What the task asks
Could you filter the records below and keep only the lines with the word "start"?

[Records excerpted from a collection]
---
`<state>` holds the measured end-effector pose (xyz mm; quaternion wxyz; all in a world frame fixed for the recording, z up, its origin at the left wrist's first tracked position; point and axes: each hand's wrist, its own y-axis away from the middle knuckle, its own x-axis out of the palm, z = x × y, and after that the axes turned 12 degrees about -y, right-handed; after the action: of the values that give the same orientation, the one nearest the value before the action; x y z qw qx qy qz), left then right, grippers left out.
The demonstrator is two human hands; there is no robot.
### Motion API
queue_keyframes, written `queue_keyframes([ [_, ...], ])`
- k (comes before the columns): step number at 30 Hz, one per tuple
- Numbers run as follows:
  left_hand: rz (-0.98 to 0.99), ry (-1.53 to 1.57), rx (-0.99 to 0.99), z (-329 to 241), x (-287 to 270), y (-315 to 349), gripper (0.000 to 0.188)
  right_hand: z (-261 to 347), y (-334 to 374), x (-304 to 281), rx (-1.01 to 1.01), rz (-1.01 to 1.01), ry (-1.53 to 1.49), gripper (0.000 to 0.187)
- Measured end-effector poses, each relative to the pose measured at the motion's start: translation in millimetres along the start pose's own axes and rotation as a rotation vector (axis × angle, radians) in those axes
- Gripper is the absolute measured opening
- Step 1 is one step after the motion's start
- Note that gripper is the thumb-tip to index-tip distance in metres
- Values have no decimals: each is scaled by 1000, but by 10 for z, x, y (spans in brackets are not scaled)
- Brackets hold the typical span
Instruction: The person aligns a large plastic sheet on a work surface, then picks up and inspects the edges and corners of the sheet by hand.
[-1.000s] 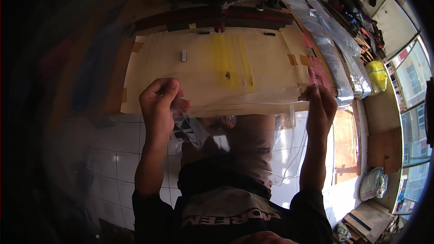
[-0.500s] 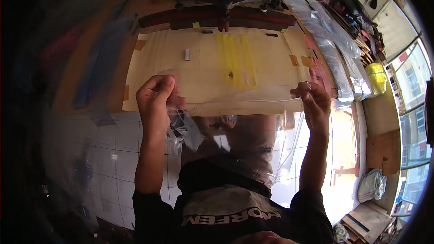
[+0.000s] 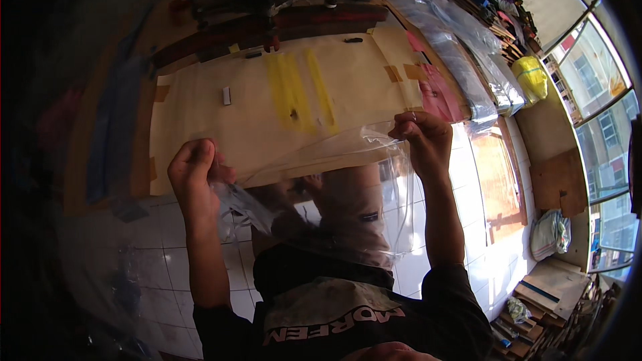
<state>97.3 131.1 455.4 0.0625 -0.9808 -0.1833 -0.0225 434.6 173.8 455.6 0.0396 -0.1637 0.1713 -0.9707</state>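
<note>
Plastic (image 3: 307, 211), clear, loosely spread between two hands, overlapping the near edge of the paper (image 3: 194, 113) from this view. At left, left hand (image 3: 194, 168) curled closed on one end, folds bunched just below. Over at right, right hand (image 3: 428, 139) pinching the other. Looks like a holding-out step; calls next for firm grips, even tension.
</note>
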Motion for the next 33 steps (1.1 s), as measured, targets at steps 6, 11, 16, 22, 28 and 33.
queue_keyframes([
  [6,-24,-23,13,-13,68,46,22,-29,17,34,-63,-80,68,18],
  [11,-57,-11,49,-4,84,132,20,12,66,111,-97,-144,127,21],
  [16,-77,20,75,12,103,161,18,45,70,144,-83,-109,98,23],
  [22,-66,22,51,8,62,187,20,13,63,124,-22,-42,-28,21],
  [28,-45,46,45,20,53,197,21,26,77,123,-27,-47,-97,21],
  [33,-81,11,49,21,84,201,21,61,79,168,-89,-115,-66,21],
])
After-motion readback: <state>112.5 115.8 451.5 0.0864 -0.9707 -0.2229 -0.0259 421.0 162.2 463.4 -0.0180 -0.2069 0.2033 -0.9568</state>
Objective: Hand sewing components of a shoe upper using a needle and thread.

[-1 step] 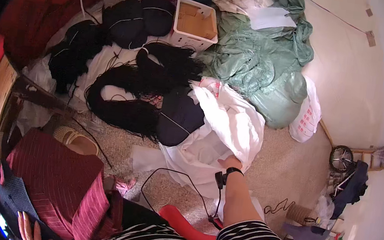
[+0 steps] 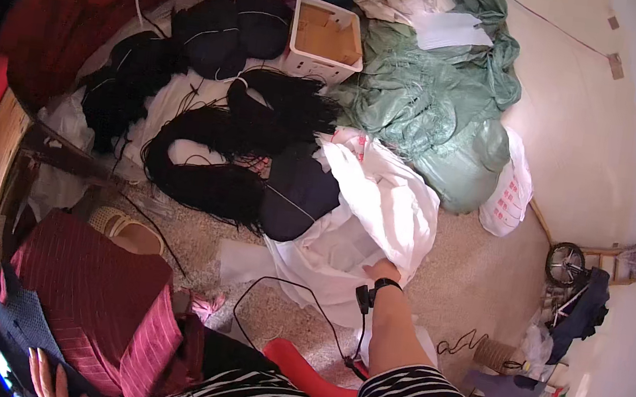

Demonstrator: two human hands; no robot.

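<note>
My right hand (image 2: 384, 271) reaches forward and grips the near edge of a large white sack (image 2: 405, 210); part of its fingers is hidden by the cloth. A black device with a cable is strapped at that wrist. From the sack's mouth comes a black bundle (image 2: 298, 200) tied with a pale string. Long black strands (image 2: 199, 183), like cord or yarn, lie in a loop against the bundle's left side. At the lower left, my left hand (image 2: 53, 382) lies with fingers stretched on dark blue-grey textured fabric (image 2: 36, 322), beside the maroon striped cloth (image 2: 88, 297) over my lap.
More black tied bundles (image 2: 232, 30) lie at the back left, next to a white plastic crate (image 2: 326, 43) with cardboard inside. Green woven sacking (image 2: 442, 110) is heaped behind the white sack. A black cable (image 2: 306, 287) loops over the floor near a red curved object (image 2: 310, 378).
</note>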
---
Response area
- Measured end-effector poses, each relative to the pose measured at the motion's start: translation in millimetres along the start pose's own axes and rotation as a rotation vector (axis × angle, radians) in those axes
- Step 1 is one step after the motion's start

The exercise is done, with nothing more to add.